- **Supplied material**

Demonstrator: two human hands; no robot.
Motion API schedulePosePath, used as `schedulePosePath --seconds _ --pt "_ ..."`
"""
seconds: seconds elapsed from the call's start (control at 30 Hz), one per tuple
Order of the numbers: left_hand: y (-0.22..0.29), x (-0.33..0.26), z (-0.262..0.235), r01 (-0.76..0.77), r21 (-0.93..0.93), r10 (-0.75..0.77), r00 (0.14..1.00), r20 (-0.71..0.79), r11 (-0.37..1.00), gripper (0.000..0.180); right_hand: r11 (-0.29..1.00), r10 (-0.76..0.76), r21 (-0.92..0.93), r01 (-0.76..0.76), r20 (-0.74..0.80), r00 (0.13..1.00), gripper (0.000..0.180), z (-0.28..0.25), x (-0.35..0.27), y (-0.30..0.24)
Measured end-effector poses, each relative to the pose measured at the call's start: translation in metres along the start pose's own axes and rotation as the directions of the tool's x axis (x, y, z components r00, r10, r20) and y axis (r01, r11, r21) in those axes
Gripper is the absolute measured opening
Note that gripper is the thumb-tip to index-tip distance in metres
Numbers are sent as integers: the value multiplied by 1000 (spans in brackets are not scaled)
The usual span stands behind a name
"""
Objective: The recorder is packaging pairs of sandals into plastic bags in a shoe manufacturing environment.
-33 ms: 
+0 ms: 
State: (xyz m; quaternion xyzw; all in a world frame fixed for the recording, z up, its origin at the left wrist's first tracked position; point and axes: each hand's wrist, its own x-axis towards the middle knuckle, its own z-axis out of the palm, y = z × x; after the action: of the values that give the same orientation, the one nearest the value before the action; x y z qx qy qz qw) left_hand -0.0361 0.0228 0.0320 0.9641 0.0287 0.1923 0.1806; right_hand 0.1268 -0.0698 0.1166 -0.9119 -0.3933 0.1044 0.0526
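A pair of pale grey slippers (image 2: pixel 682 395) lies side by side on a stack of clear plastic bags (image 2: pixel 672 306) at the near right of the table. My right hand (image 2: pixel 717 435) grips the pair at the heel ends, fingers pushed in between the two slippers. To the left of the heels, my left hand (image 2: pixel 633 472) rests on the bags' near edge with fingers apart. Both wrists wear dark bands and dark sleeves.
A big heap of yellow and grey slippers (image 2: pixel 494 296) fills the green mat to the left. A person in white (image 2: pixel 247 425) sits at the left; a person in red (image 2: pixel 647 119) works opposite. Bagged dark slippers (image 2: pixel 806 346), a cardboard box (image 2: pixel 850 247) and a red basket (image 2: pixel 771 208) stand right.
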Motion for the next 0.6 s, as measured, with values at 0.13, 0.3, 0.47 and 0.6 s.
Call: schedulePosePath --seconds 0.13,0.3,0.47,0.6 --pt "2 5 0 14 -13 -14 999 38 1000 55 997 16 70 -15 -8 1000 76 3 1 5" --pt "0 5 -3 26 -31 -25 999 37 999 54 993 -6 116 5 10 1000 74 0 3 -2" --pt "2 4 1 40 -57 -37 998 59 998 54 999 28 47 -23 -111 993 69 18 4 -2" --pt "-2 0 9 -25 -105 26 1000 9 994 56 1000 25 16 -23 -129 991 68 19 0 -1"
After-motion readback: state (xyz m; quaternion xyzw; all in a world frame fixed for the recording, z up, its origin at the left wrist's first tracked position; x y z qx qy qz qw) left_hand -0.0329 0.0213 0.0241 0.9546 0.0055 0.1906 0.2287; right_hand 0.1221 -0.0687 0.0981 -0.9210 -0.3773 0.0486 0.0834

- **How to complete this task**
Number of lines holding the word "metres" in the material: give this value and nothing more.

- **Response below**
2